CVE-2025-44951 is a buffer overflow vulnerability identified in the PFCP (Packet Forwarding Control Protocol) library used by Open5GS versions 2.7.2 and earlier. The vulnerability arises from a missing length check in the function `ogs_pfcp_dev_add`, specifically when handling the `session.dev` field. This field is intended to hold a value with a maximum length of 32 bytes, but the absence of proper validation allows a local attacker to supply a value exceeding this length. As a result, the attacker can trigger a buffer overflow condition. Given that PFCP is a critical protocol used in 5G core network components such as the Session Management Function (SMF) and User Plane Function (UPF), exploitation of this vulnerability could lead to memory corruption, potentially causing application crashes, denial of service, or even arbitrary code execution within these network functions. The vulnerability requires local access to the affected system, as the attacker must be able to invoke the vulnerable function with a crafted `session.dev` field. There is no indication that remote exploitation is possible without local privileges. No known exploits are currently reported in the wild, and no patches or fixes have been linked yet. The vulnerability was reserved in April 2025 and published in June 2025, indicating it is a recent discovery. The lack of a CVSS score suggests that the severity assessment must be inferred from the technical details. Overall, this vulnerability poses a significant risk to the integrity and availability of 5G core network components running Open5GS, particularly in environments where local access is attainable by an attacker.

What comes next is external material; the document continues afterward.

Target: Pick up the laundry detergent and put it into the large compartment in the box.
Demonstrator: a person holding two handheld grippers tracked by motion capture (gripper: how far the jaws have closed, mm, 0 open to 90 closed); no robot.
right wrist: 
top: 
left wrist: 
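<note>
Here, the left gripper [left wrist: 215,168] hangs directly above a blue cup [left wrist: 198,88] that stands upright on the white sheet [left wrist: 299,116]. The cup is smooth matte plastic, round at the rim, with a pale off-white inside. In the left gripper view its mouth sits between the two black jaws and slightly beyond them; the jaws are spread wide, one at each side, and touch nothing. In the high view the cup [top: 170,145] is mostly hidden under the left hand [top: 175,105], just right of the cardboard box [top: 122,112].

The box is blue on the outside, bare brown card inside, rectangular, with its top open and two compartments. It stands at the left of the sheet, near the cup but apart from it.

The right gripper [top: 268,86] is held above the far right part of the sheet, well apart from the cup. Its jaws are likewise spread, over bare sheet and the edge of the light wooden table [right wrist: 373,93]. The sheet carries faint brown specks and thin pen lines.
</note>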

For European organizations, especially telecommunications providers and enterprises deploying private 5G networks, this vulnerability could have serious consequences. Open5GS is an open-source 5G core network implementation widely used for research, development, and increasingly in production environments. A successful exploitation could disrupt critical 5G network functions, leading to service outages affecting end-users and enterprise customers. This could degrade network availability and reliability, impacting sectors reliant on 5G connectivity such as manufacturing, transportation, healthcare, and public safety. Furthermore, if exploited to execute arbitrary code, attackers could gain control over SMF or UPF components, potentially enabling further lateral movement within the network or manipulation of user sessions, compromising confidentiality and integrity of data flows. Given the strategic importance of 5G infrastructure in Europe’s digital economy and critical infrastructure, such disruptions could have cascading effects on national security and economic stability. The requirement for local access somewhat limits the attack surface to insiders or attackers who have already breached perimeter defenses, but the impact remains high due to the critical role of the affected components.

1. Immediate mitigation should focus on restricting local access to systems running Open5GS SMF and UPF components. Implement strict access controls, including multi-factor authentication and network segmentation, to limit potential attackers’ ability to reach these services. 2. Monitor logs and system behavior for unusual activity related to PFCP session management, particularly any attempts to set or modify the `session.dev` field with abnormal lengths. 3. Apply runtime protections such as Address Space Layout Randomization (ASLR), stack canaries, and memory protection mechanisms to reduce the risk of successful exploitation of buffer overflows. 4. Engage with the Open5GS community or vendors to obtain patches or updates addressing this vulnerability as soon as they become available. 5. Conduct code audits and fuzz testing on the PFCP library and related functions to identify and remediate similar input validation issues proactively. 6. For organizations deploying Open5GS in production, consider deploying intrusion detection systems (IDS) or endpoint detection and response (EDR) solutions capable of detecting exploitation attempts targeting buffer overflow conditions. 7. Establish incident response plans specifically tailored to 5G core network components to ensure rapid containment and recovery in case of exploitation.